Leave out the pictures and give back all the entries exactly as written.

[Start of Attachment]

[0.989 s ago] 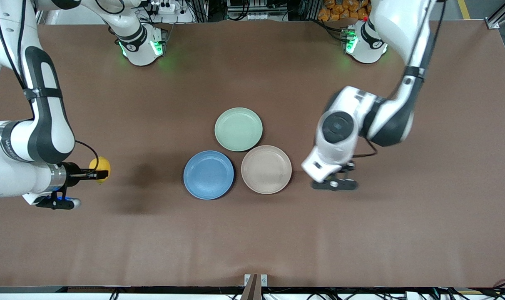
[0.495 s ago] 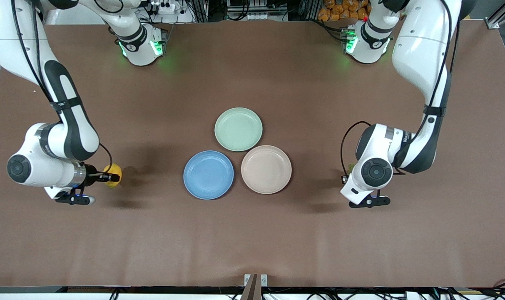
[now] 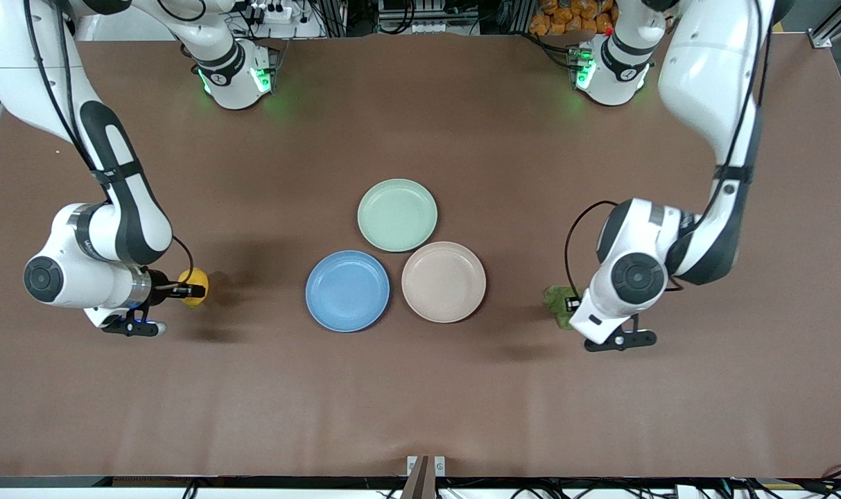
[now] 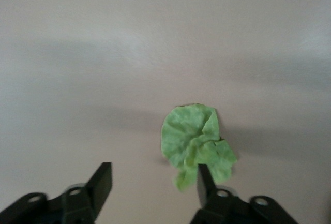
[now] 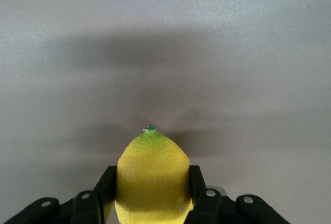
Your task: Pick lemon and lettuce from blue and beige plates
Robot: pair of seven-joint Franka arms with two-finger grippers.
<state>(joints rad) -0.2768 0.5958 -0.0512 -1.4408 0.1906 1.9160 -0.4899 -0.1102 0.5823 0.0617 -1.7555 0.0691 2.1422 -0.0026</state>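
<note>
Yellow lemon [image 5: 152, 175] is being clamped by the right gripper [image 3: 188, 292] toward the right arm's end of the table, well apart from the blue plate [image 3: 347, 290]. Lettuce [image 4: 195, 144] is lying released on the tablecloth [image 3: 420, 388] beside the spread left gripper [image 4: 152, 182], near the beige plate [image 3: 443, 282].

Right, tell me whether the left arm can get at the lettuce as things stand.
Probably yes. The left gripper is open just above the lettuce, which lies flat on the bare table beside one finger, with nothing covering it.

A brown table [image 3: 420, 402] filled the frame. Along the top edge lay cables [image 3: 420, 14] and orange packets [image 3: 566, 15]; green lights glowed there.
</note>
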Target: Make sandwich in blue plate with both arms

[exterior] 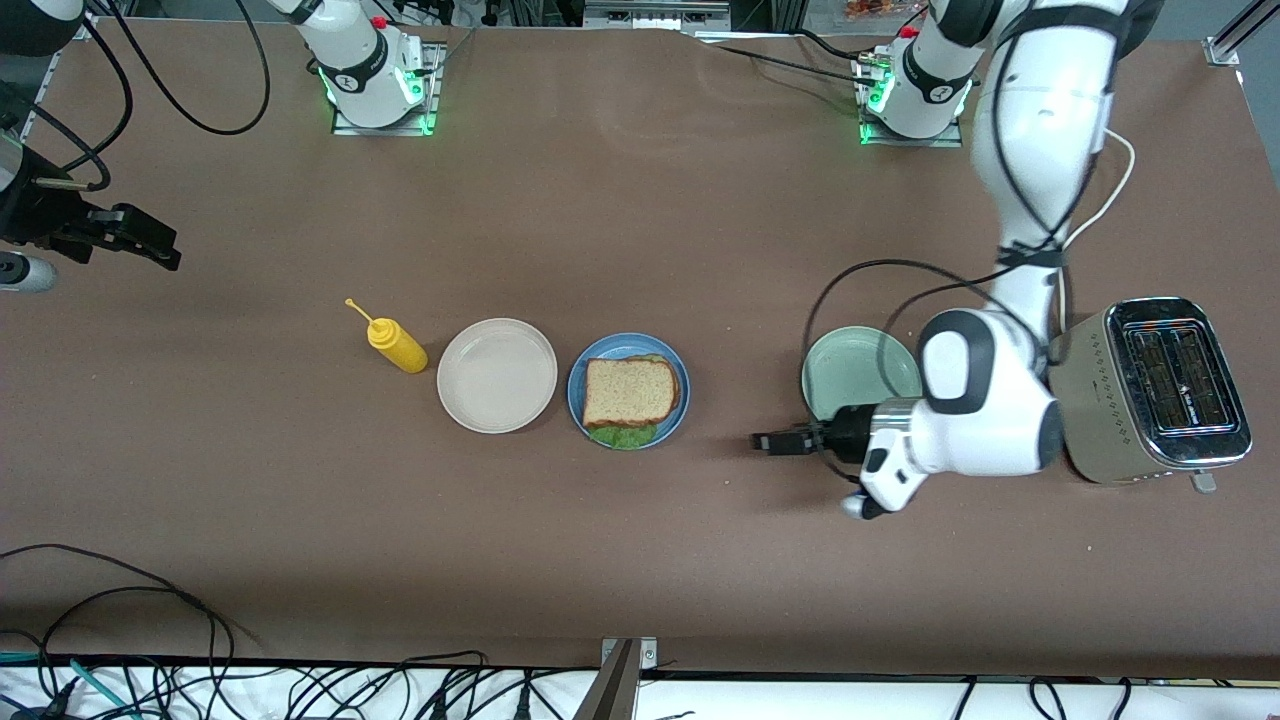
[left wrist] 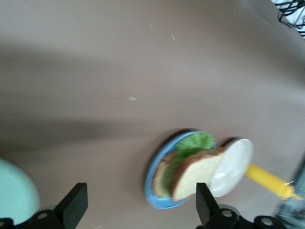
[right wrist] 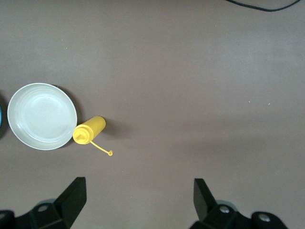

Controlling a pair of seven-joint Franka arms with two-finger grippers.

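Front view is showing the sandwich [exterior: 631, 391] sitting assembled in the blue plate [exterior: 677, 410], so the left claw [exterior: 775, 442] and the right claw [exterior: 150, 245], both hanging wide open and empty, should be retreating without brushing it.

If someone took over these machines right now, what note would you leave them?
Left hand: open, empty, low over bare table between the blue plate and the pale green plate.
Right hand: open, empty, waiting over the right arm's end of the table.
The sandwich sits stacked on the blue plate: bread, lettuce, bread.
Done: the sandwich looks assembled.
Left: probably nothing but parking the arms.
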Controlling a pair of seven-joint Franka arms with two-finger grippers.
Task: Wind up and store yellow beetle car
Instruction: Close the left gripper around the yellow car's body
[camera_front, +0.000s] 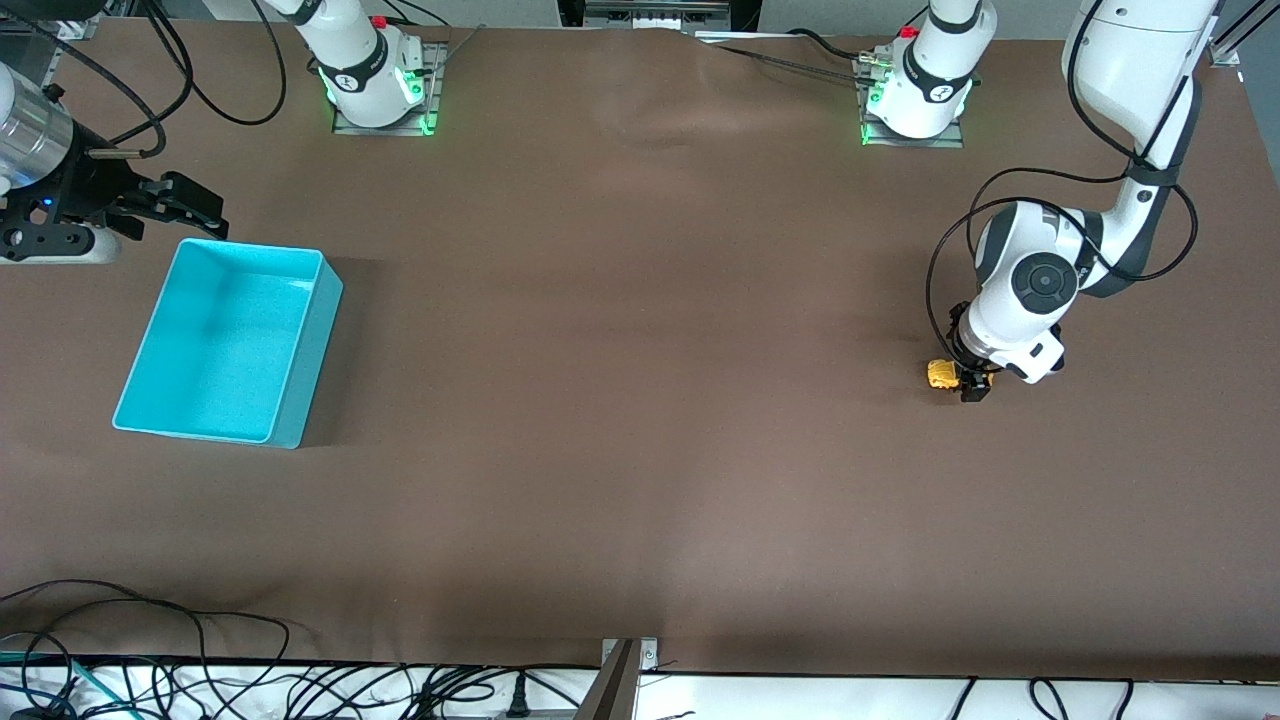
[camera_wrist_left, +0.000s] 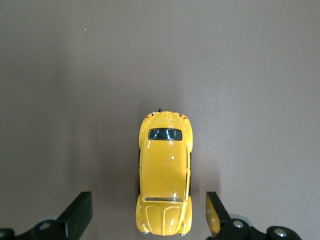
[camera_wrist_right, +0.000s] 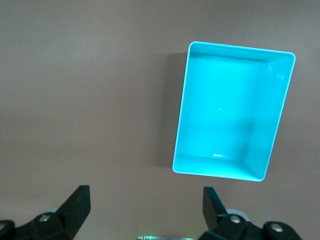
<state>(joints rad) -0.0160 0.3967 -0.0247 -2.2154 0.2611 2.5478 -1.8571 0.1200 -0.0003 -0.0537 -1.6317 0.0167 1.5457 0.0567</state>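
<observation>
**A:** Where is the left gripper (camera_wrist_left: 147, 220), and what is it doing?

**B:** It is low over the table (camera_front: 640, 400) at the left arm's end, directly above the yellow beetle car (camera_wrist_left: 165, 172). Its two fingers are spread wide and hold nothing. One dark fingertip (camera_wrist_left: 80, 212) shows on one side of the car and the other shows on the other side, both clear of the body.

**A:** How does the car lie between them?

**B:** It sits on its wheels on the bare table, roof up. Its long axis runs straight away from the wrist, across the line that joins the two fingertips, so closing the fingers would press on its two long sides. One rounded end sits between the fingers; the end with the dark window points away from them. The car is not centred: it lies closer to one finger than the other.

**A:** And the right gripper (camera_front: 195, 210)?

**B:** It waits at the right arm's end of the table, fingers also wide and empty, up in the air beside the turquoise bin (camera_front: 300, 345). The bin is open and has nothing in it.

**A:** Which arm is better placed for the car?

**B:** The left, clearly. The car is well apart from the bin and the right gripper.
</observation>
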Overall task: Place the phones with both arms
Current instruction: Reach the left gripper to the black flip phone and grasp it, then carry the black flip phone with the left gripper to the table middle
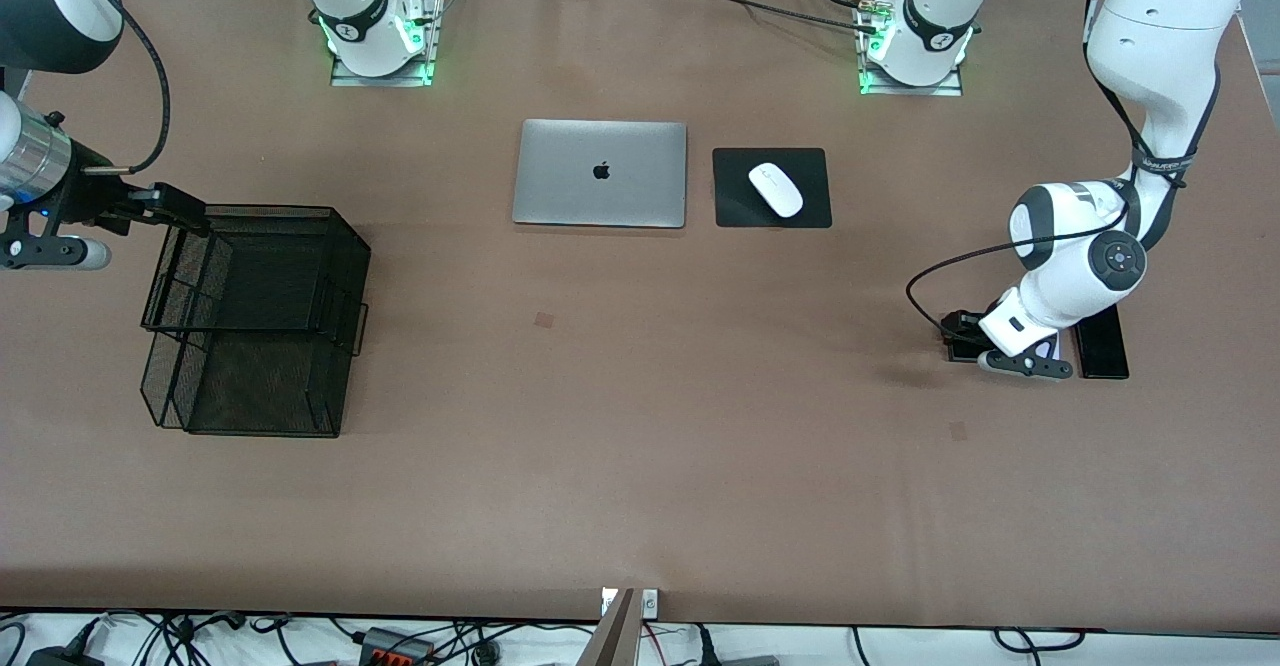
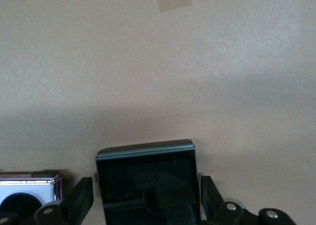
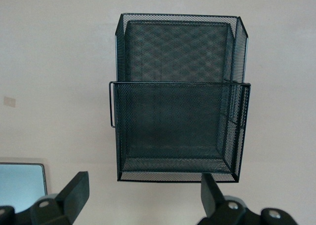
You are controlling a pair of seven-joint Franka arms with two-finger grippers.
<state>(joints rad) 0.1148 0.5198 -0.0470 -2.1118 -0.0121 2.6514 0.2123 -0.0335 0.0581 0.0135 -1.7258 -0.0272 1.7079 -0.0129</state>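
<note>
Fingers (image 2: 79, 198) straddle the squarish black phone (image 2: 146, 178), lilac-white phone (image 2: 29, 190) just beside.

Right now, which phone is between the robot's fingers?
The small squarish black phone, sitting between the left gripper's fingers. The lilac-white phone lies beside it, and the long slim black one lies apart.

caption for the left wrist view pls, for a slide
Left gripper straddling the squarish black phone on the table, lilac-white phone beside it.
</note>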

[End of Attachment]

Response:
[0.989 s ago] 
[0.495 s ago] 
[now] 
[now] 
[now] 
Your task: Pick lemon and lettuce from blue and beige plates
Robot: pair of seven-joint Franka arms with two-finger grippers.
<state>(joints rad) -0.2768 0.5958 -0.0512 -1.4408 0.1906 1.9160 -0.4899 -0.1102 0.5823 0.0617 -1.7555 0.0691 2.1422 -0.0026</state>
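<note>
Yellow lemon [image 5: 152, 175] is being clamped by the right gripper [image 3: 188, 292] toward the right arm's end of the table, well apart from the blue plate [image 3: 347, 290]. Lettuce [image 4: 195, 144] is lying released on the tablecloth [image 3: 420, 388] beside the spread left gripper [image 4: 152, 182], near the beige plate [image 3: 443, 282].

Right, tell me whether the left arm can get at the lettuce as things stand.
Probably yes. The left gripper is open just above the lettuce, which lies flat on the bare table beside one finger, with nothing covering it.

A brown table [image 3: 420, 402] filled the frame. Along the top edge lay cables [image 3: 420, 14] and orange packets [image 3: 566, 15]; green lights glowed there.
</note>
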Target: Make sandwich in blue plate with both arms

[exterior] 
[left wrist] 
[right wrist] 

Controlling a pair of seven-joint Franka arms with two-finger grippers.

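Front view is showing the sandwich [exterior: 631, 391] sitting assembled in the blue plate [exterior: 677, 410], so the left claw [exterior: 775, 442] and the right claw [exterior: 150, 245], both hanging wide open and empty, should be retreating without brushing it.

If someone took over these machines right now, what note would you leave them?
Left hand: open, empty, low over bare table between the blue plate and the pale green plate.
Right hand: open, empty, waiting over the right arm's end of the table.
The sandwich sits stacked on the blue plate: bread, lettuce, bread.
Done: the sandwich looks assembled.
Left: probably nothing but parking the arms.
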Controlling a pair of seven-joint Franka arms with two-finger grippers.
Task: Wind up and store yellow beetle car
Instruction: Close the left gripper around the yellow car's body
[camera_front, +0.000s] 
[camera_wrist_left, +0.000s] 
[camera_wrist_right, +0.000s] 
<state>(joints rad) -0.0160 0.3967 -0.0247 -2.2154 0.2611 2.5478 -1.8571 0.1200 -0.0003 -0.0537 -1.6317 0.0167 1.5457 0.0567</state>
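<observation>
**A:** Where is the left gripper (camera_wrist_left: 147, 220), and what is it doing?

**B:** It is low over the table (camera_front: 640, 400) at the left arm's end, directly above the yellow beetle car (camera_wrist_left: 165, 172). Its two fingers are spread wide and hold nothing. One dark fingertip (camera_wrist_left: 80, 212) shows on one side of the car and the other shows on the other side, both clear of the body.

**A:** How does the car lie between them?

**B:** It sits on its wheels on the bare table, roof up. Its long axis runs straight away from the wrist, across the line that joins the two fingertips, so closing the fingers would press on its two long sides. One rounded end sits between the fingers; the end with the dark window points away from them. The car is not centred: it lies closer to one finger than the other.

**A:** And the right gripper (camera_front: 195, 210)?

**B:** It waits at the right arm's end of the table, fingers also wide and empty, up in the air beside the turquoise bin (camera_front: 300, 345). The bin is open and has nothing in it.

**A:** Which arm is better placed for the car?

**B:** The left, clearly. The car is well apart from the bin and the right gripper.
</observation>
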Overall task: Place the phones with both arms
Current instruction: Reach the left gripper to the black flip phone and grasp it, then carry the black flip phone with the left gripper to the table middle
You are controlling a pair of seven-joint Franka arms with two-finger grippers.
<state>(joints rad) 0.1148 0.5198 -0.0470 -2.1118 -0.0121 2.6514 0.2123 -0.0335 0.0581 0.0135 -1.7258 -0.0272 1.7079 -0.0129</state>
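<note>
Fingers (image 2: 79, 198) straddle the squarish black phone (image 2: 146, 178), lilac-white phone (image 2: 29, 190) just beside.

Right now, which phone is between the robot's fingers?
The small squarish black phone, sitting between the left gripper's fingers. The lilac-white phone lies beside it, and the long slim black one lies apart.

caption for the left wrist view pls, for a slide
Left gripper straddling the squarish black phone on the table, lilac-white phone beside it.
</note>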

No further output is required here.